No es común que un atleta olímpico pase de la pista a un escenario con la misma naturalidad con la que cambia de botas. Mucho menos que, además de competir entre los mejores esquiadores del mundo, sea vocalista de una banda de heavy metal. Sin embargo, esa doble vida define a Dominik Paris, descendista italiano y frontman metalero, una rareza que une velocidad, distorsión y adrenalina en partes iguales.
En el deporte, Paris ya era una figura consagrada. Nacido el 14 de abril de 1989 en Merano, en el Tirol del Sur italiano, desde niño mostró una vocación casi innata por la velocidad sobre nieve: debutó en la Copa del Mundo en 2008 y con el paso de los años acumuló 24 victorias en circuitos de élite, además de un título mundial en super-G en 2019 en Åre, Suecia -uno de los momentos más altos de su trayectoria-.
Pero la historia de Paris no se limita a los cronómetros y los pódiums. Fuera de los guantes y el casco, Dominik es también vocalista de una banda de heavy metal: Rise Of Voltage, un grupo de metal que fundó en 2017 junto a su hermano Lukas Paris (guitarra), el bajista Frank Pichler y el baterista Florian Schwienbacher.

Paris en Rise Of Voltage
El proyecto musical no es un hobby trivial ni una ocurrencia de fin de semana: Rise Of Voltage lanzó su primer álbum, Time, en 2018 y lo siguió con Escape en 2024, dos trabajos con suficiente intensidad como para ganarse un lugar en la escena metálica italiana y sumar fechas en festivales europeos.

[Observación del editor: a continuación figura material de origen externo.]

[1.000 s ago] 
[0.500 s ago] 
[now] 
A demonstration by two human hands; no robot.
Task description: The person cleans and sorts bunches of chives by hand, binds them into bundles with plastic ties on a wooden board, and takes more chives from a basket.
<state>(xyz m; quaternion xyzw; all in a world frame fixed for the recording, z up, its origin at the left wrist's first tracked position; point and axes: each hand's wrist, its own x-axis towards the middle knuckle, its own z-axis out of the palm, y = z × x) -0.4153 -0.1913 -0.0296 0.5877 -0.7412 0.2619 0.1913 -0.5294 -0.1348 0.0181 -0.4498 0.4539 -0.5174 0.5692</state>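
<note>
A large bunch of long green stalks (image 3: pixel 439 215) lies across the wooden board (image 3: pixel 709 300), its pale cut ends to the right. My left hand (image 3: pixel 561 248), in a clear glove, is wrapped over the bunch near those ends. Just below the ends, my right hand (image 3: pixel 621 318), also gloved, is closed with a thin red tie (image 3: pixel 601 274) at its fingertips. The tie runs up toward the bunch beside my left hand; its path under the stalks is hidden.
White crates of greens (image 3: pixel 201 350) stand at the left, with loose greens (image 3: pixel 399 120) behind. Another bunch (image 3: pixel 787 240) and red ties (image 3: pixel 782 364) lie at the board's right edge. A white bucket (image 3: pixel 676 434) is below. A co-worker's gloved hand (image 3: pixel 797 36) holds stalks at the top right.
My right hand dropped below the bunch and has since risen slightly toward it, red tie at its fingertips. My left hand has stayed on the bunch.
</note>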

Esa doble identidad encontró su imagen más potente en los últimos Juegos Olímpicos de Invierno de Milán-Cortina d’Ampezzo, donde el sábado 7 de febrero de 2026 conquistó la medalla de bronce en la prueba de descenso masculino, su primera presea olímpica tras varias participaciones. La escena resultó casi cinematográfica: casco, antiparras y podio para el mismo tipo que, semanas después, vuelve a empuñar el micrófono.
Paris contó en entrevistas que su pasión por el metal nació a los 14 años y que la experiencia en un escenario, con las luces y el público, le genera una adrenalina distinta a la de una pista de esquí, aunque admite con humor que “sabe mejor esquiar que cantar”. Ese cruce entre disciplinas, aparentemente dispares, revela mucho de su personalidad: precisión técnica, entrega física y una necesidad de expresión visceral que conecta el vértigo del descenso con el grito amplificado.